The brief melody was as ornately trilly as that of the warbler, but it was bigger, deeper, richer, in a thick-honey sort of way. (Birdsongs are notoriously difficult to describe.) And whereas the warbler song is splendidly ornate, it is only one-dimensional: a single note, bent and trilled along a single line of sound through time. This song, in contrast, had a deep, multidimensional resonance, more like a chord of notes sounded and intertwined together; I've never heard its like before. And as though its richness were were a factor of its length, it sounded twice, very briefly - just a course of several multilevel notes - then was heard no more.
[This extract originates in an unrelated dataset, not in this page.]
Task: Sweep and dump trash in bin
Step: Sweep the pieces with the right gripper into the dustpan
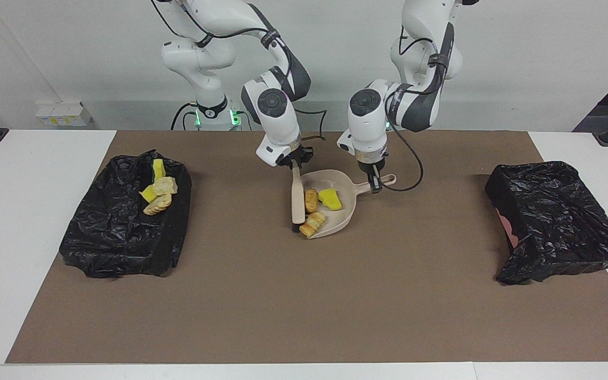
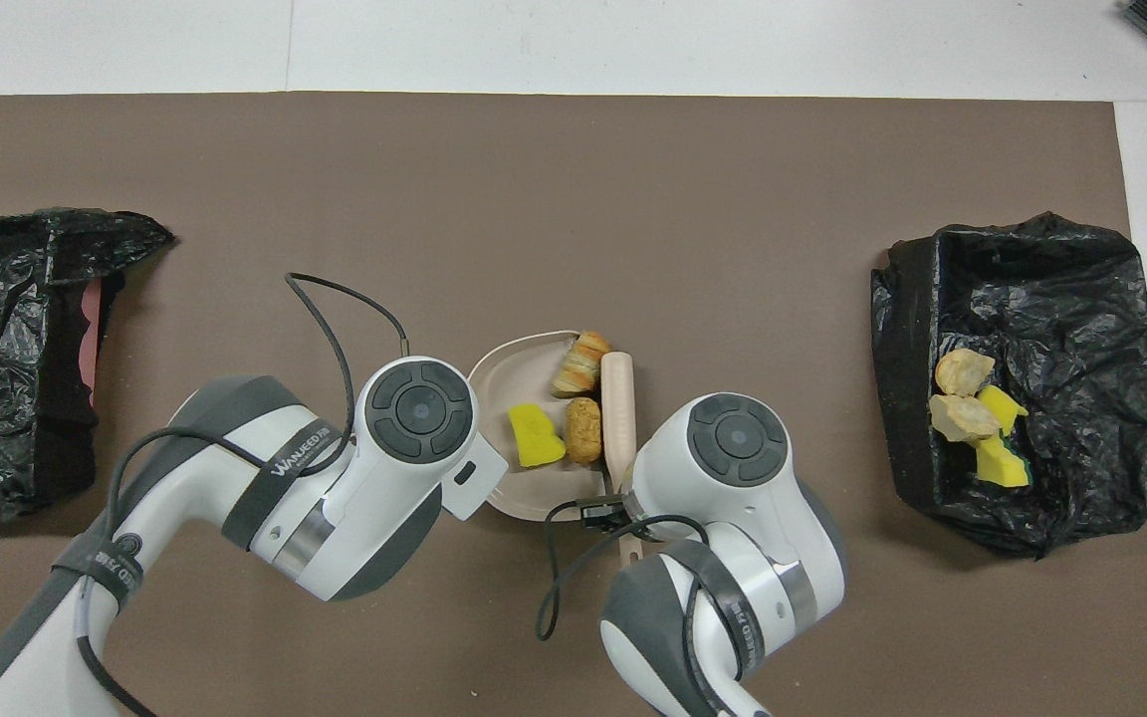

It was 12 years before I heard it, then in only two brief melodic cascades it was done; when will I hear it again? What bird was it? I love the way life keeps creating us with fresh mysteries, planting enigmas where they best take seed, where we are most awed and nourished onward in new alertness...

4 comments:

Tabor said...

Well, with global warming it could be almost any bird ;-)

Annie Donwerth Chikamatsu said...

I've dropped in a couple of times over the months but more so lately. It must be the weather.
I, too, have heard some birds (in Tokyo) recently that I hadn't heard before. Perhaps that's the weather as well.
Lovely post. Lovely blog. Thanks.

Joy Des Jardins said...

I hope he makes a return melodic engagement Robert. He would if he knew he had such an appreciative audience in you.

Anonymous said...

Very beautifully written, Robert. I do hope your visitor will return!